> _Your task_: Answer with a single number: how many lines in the listing below include "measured"?

> _Input data_:

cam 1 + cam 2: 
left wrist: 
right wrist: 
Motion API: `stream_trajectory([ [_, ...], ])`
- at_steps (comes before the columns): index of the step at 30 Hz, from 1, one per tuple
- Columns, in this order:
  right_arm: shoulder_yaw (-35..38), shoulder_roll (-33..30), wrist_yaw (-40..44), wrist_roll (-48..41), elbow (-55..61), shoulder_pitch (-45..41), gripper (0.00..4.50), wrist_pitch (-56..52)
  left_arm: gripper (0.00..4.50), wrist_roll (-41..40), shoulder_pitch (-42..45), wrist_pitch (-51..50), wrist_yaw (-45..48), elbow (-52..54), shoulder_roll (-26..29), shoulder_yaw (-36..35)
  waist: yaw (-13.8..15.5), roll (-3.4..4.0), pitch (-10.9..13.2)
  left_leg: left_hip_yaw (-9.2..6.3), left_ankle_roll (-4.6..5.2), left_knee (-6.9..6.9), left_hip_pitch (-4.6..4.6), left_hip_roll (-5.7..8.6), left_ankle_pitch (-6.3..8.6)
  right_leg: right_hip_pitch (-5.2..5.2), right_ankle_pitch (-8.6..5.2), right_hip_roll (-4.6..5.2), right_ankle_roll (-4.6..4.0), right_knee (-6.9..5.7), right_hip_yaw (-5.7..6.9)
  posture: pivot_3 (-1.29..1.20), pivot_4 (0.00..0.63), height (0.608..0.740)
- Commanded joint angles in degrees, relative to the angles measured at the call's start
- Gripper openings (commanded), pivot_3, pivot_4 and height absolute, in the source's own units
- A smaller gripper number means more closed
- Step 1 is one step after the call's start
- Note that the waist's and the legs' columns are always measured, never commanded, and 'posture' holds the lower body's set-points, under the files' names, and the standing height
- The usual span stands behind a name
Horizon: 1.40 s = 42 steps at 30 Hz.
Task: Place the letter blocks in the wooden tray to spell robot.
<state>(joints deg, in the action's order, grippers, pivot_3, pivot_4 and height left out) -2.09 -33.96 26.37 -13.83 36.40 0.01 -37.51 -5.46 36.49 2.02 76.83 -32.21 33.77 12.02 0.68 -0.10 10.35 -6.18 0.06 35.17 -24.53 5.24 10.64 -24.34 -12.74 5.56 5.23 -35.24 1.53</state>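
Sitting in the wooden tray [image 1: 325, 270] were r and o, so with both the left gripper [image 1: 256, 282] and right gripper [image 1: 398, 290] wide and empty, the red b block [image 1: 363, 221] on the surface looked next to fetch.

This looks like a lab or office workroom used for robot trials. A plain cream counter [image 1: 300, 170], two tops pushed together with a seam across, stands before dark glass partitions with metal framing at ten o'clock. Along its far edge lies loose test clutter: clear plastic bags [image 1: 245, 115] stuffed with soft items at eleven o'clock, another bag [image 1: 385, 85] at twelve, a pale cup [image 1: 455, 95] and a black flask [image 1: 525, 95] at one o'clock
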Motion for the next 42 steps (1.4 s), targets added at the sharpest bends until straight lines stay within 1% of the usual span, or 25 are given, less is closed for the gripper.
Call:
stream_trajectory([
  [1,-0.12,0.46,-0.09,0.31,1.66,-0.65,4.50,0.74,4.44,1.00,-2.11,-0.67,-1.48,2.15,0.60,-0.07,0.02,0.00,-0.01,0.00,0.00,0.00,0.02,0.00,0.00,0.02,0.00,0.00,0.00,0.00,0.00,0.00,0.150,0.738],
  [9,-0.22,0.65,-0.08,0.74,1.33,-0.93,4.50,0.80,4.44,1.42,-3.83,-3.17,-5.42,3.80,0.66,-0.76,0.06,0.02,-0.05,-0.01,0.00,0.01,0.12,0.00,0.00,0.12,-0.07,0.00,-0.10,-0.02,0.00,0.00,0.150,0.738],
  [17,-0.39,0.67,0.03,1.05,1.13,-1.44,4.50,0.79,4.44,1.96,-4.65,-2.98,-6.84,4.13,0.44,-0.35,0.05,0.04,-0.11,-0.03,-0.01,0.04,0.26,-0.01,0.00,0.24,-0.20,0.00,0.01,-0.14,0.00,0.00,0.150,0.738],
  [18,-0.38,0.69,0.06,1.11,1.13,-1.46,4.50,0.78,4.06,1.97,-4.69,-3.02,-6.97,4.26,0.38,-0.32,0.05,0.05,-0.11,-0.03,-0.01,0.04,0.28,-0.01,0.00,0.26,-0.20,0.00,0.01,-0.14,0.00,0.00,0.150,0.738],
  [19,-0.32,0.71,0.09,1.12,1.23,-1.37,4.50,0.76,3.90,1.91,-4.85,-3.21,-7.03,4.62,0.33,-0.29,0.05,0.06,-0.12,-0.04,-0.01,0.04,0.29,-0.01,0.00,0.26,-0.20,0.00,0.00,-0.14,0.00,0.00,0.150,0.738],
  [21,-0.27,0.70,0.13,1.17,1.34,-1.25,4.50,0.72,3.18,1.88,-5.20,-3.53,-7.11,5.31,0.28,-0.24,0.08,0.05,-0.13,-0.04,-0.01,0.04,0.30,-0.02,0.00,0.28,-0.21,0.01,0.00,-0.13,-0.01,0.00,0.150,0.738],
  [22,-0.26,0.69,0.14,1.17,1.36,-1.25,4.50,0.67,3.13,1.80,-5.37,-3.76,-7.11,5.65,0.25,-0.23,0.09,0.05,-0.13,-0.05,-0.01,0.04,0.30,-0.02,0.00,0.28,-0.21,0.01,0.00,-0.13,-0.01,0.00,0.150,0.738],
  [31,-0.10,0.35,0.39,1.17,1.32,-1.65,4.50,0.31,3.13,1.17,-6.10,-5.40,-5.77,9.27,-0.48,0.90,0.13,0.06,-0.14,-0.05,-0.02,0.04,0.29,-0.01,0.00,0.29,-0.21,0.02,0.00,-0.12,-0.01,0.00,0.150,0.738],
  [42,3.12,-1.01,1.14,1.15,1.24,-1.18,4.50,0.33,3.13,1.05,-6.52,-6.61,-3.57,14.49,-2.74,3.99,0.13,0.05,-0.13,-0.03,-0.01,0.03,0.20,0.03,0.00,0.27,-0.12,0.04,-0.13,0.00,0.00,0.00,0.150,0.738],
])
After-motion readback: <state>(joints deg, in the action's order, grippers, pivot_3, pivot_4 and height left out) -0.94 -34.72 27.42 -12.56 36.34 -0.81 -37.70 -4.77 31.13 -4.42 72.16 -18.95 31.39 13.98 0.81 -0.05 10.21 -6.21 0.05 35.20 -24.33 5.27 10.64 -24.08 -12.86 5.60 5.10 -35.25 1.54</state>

> _Written answer_: 2